When you give the entries again, keep every word as it stands and drop the pictures.

▬▬▬

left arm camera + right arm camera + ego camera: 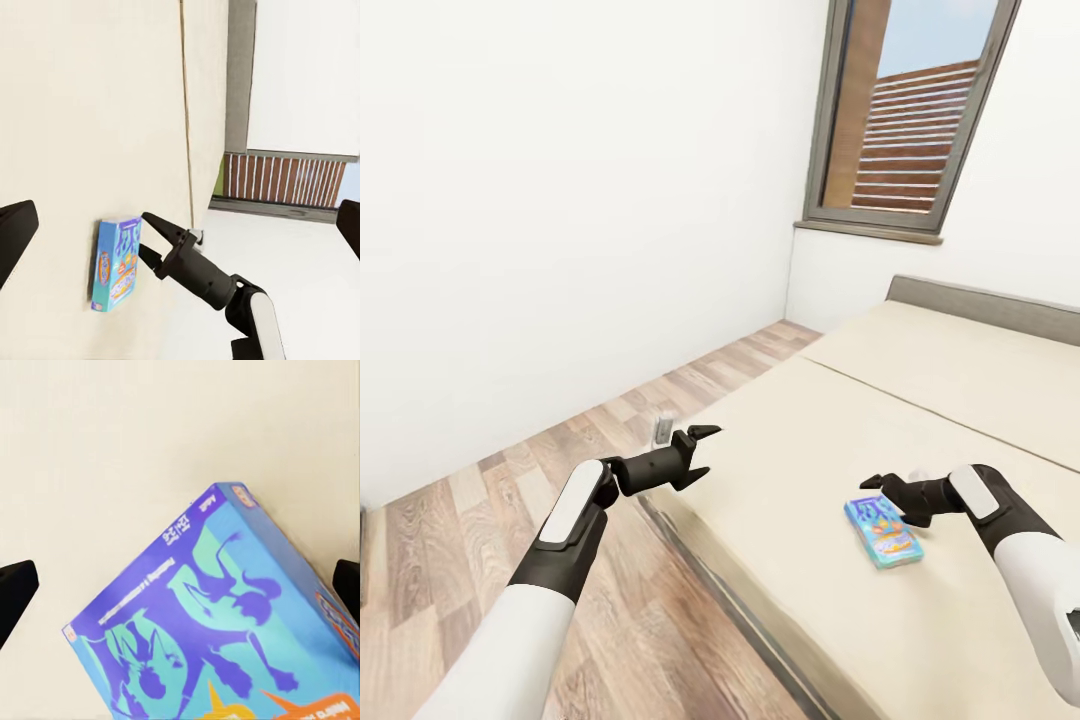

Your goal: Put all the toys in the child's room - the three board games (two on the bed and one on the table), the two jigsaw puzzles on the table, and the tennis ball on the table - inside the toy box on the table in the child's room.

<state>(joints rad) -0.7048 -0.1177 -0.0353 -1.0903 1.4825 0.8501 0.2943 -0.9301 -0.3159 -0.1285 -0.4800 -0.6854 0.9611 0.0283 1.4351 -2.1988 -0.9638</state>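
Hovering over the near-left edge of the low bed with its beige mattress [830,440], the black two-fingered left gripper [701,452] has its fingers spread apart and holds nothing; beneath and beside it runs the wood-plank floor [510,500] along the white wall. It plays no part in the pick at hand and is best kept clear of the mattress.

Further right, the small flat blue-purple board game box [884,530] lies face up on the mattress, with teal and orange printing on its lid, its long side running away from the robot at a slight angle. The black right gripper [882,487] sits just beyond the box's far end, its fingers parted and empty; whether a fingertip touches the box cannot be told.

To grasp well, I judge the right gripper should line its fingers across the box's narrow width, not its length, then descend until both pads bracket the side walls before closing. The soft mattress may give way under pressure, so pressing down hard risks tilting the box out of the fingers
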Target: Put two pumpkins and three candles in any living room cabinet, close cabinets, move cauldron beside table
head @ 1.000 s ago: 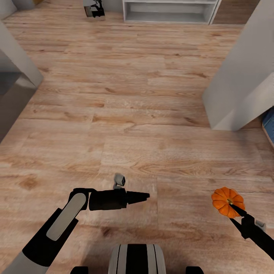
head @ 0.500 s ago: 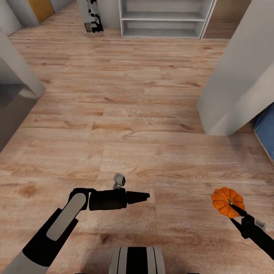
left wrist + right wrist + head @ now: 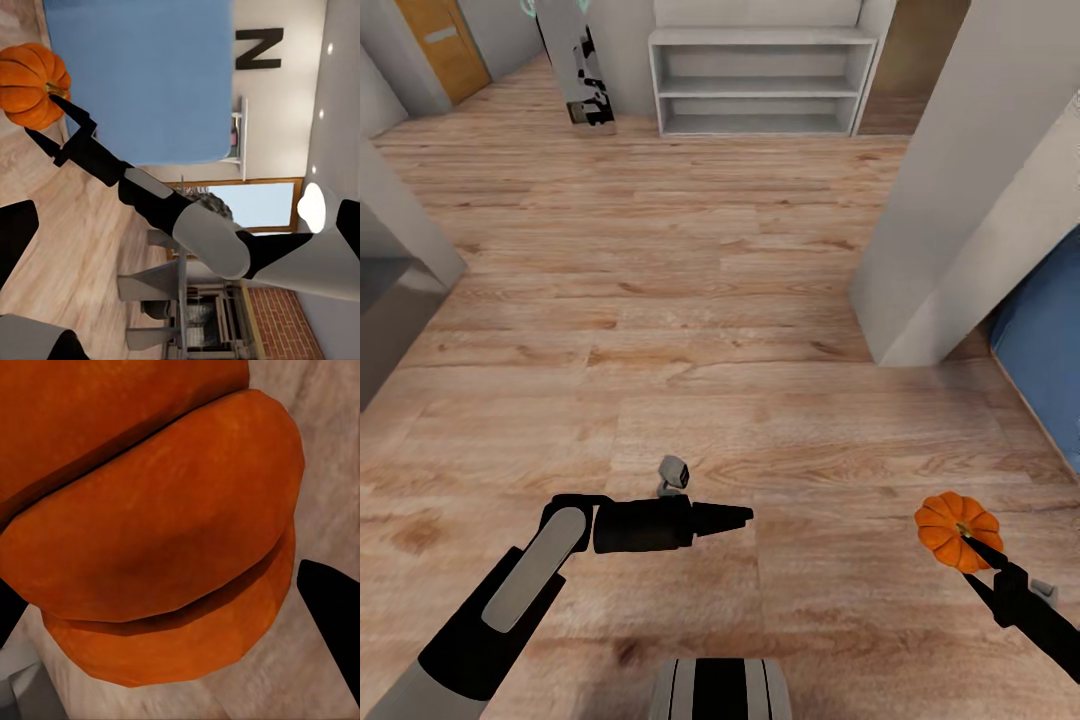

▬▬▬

== SOLUTION TO THE EXERCISE ==
left arm camera + right arm camera + ego camera: 

Your goal: Put all the toys in the child's room - the three board games (two on the bed and one on the table), the two jigsaw puzzles on the table, and the tennis ball on the table - inside the toy box on the table in the child's room.

<state>(joints rad) -0.7048 -0.1177 -0.0353 -1.0903 1.4825 0.8501 0.2943 -0.9301 -0.3159 -0.1285 -0.4800 -0.6854 0.9611 0.0283 1.4351 -2.1988 -0.9638</state>
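Hovering over the near-left edge of the low bed with its beige mattress [830,440], the black two-fingered left gripper [701,452] has its fingers spread apart and holds nothing; beneath and beside it runs the wood-plank floor [510,500] along the white wall. It plays no part in the pick at hand and is best kept clear of the mattress.

Further right, the small flat blue-purple board game box [884,530] lies face up on the mattress, with teal and orange printing on its lid, its long side running away from the robot at a slight angle. The black right gripper [882,487] sits just beyond the box's far end, its fingers parted and empty; whether a fingertip touches the box cannot be told.

To grasp well, I judge the right gripper should line its fingers across the box's narrow width, not its length, then descend until both pads bracket the side walls before closing. The soft mattress may give way under pressure, so pressing down hard risks tilting the box out of the fingers
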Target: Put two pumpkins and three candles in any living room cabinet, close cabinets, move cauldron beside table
head @ 1.000 s ago: 
head @ 0.500 s ago: 
left wrist + right wrist + head @ now: 

The work on this exercise is done.